10.25 Uhr: Kuba stoppt öffentliche Verkehrsmittel und schließt große Geschäfte
Kubas Regierung hat im Kampf gegen das Coronavirus angeordnet, öffentliche Verkehrsmittel stillzulegen und große Geschäfte zu schließen. Auch Taxis dürfen nicht mehr fahren, wie Verkehrsminister Eduardo Rodríguez am Donnerstag im Staatsfernsehen bekanntgab.

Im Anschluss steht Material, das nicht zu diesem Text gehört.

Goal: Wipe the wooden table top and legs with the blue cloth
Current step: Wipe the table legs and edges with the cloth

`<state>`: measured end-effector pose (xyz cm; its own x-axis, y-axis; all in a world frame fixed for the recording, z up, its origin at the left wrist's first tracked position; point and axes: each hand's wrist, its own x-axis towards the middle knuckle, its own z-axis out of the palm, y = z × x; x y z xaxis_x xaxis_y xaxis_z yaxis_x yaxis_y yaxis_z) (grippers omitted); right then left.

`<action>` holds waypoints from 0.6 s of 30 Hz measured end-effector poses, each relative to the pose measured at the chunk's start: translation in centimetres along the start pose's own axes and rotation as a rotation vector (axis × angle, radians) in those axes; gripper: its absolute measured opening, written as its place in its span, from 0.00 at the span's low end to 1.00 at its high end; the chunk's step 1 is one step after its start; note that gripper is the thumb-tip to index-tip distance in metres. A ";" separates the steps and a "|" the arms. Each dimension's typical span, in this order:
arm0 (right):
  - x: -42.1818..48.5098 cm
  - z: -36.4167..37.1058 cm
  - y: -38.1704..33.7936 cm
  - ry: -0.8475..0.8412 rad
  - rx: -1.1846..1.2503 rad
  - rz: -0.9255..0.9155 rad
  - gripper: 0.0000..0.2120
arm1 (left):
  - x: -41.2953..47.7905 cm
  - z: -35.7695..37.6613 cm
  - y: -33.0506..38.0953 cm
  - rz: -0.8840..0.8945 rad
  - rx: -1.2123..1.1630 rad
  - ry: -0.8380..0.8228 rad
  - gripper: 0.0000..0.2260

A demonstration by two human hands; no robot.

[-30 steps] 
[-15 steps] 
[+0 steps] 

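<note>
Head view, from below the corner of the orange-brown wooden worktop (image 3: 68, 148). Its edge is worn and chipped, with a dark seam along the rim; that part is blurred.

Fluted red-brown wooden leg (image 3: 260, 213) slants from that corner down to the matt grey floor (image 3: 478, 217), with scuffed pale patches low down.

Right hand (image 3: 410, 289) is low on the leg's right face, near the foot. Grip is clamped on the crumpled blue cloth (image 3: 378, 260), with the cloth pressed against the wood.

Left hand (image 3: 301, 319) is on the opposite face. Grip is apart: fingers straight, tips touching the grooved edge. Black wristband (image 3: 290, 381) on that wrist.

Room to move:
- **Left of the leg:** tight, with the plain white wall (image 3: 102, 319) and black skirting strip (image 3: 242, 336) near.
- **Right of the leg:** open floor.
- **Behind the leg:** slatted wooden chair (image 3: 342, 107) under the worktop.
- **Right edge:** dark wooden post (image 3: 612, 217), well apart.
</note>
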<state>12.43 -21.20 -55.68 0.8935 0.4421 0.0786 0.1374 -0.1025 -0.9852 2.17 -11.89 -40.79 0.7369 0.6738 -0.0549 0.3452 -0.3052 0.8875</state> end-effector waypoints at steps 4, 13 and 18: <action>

Kuba hat bisher 515 bestätigte Infektionsfälle mit demCoronavirus gemeldet, 15 Menschen sind gestorben. Nachdem zunächst vor allem Ausländer betroffen waren, wurden inzwischen auch erste Übertragungsketten im Inland nachgewiesen. Um die weitere Ausbreitung einzudämmen, wurden sechs Gebiete auf der Karibikinsel unter Quarantäne gestellt und die Grenzen für ausländische Besucher geschlossen.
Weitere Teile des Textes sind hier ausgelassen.